TASK DESCRIPTION ->
Beneath this line is the data. Output exactly the lines from the line with "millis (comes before" to the line with "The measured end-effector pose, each", both ends included, and nothing more.

COLLECTED MATERIAL ->
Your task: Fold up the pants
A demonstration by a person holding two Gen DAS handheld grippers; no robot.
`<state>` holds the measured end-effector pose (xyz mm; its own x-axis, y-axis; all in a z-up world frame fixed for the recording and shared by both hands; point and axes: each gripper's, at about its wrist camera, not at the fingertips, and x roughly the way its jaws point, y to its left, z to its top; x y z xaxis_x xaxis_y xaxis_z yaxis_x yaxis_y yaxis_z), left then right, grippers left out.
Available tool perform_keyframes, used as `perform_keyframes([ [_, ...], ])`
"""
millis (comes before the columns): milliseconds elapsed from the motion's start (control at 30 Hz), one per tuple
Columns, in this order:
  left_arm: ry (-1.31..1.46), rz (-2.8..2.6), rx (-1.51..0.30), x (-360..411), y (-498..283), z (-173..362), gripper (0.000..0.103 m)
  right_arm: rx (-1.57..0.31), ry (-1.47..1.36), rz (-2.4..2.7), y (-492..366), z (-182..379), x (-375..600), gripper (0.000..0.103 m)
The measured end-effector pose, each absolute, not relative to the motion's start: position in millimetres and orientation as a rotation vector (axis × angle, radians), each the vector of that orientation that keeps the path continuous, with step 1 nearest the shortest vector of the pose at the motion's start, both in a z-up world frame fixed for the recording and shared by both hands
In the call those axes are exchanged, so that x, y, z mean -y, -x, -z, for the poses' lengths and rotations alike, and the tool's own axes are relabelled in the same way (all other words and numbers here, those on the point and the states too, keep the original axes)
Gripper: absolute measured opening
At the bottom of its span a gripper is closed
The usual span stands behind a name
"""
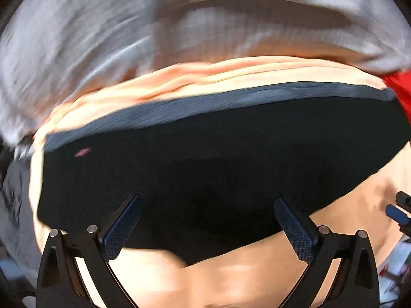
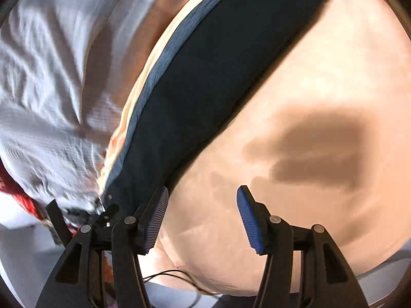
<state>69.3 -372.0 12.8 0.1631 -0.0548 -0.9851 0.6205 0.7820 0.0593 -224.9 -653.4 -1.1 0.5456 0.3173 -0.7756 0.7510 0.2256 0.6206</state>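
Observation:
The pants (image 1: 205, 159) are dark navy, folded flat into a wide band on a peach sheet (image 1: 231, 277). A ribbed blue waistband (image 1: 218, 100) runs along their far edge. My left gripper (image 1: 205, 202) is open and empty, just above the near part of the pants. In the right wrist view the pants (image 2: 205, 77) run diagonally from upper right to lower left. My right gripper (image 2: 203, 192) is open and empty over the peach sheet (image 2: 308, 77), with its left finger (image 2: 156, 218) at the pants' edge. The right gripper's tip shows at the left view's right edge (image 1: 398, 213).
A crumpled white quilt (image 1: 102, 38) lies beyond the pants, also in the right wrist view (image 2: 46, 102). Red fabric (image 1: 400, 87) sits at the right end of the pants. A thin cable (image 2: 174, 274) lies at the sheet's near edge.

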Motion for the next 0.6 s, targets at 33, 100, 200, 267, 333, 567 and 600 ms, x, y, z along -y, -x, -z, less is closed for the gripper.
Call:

OUTPUT OF THE EXERCISE ->
millis (comes before the columns): milliseconds elapsed from the motion's start (control at 30 Hz), one per tuple
Columns, in this order:
  left_arm: ry (-1.31..1.46), rz (-2.8..2.6), rx (-1.51..0.30), x (-360..411), y (-498..283), z (-173..362), gripper (0.000..0.103 m)
  right_arm: rx (-1.57..0.31), ry (-1.47..1.36), rz (-2.4..2.7), y (-492..366), z (-182..379), x (-375..600), gripper (0.000..0.103 m)
The measured end-effector pose, each absolute, not relative to the motion's start: position in millimetres and orientation as a rotation vector (axis × angle, radians), each the vector of that orientation that keeps the path continuous, with step 1 nearest the shortest vector of the pose at the motion's start, both in a z-up world frame fixed for the recording and shared by both hands

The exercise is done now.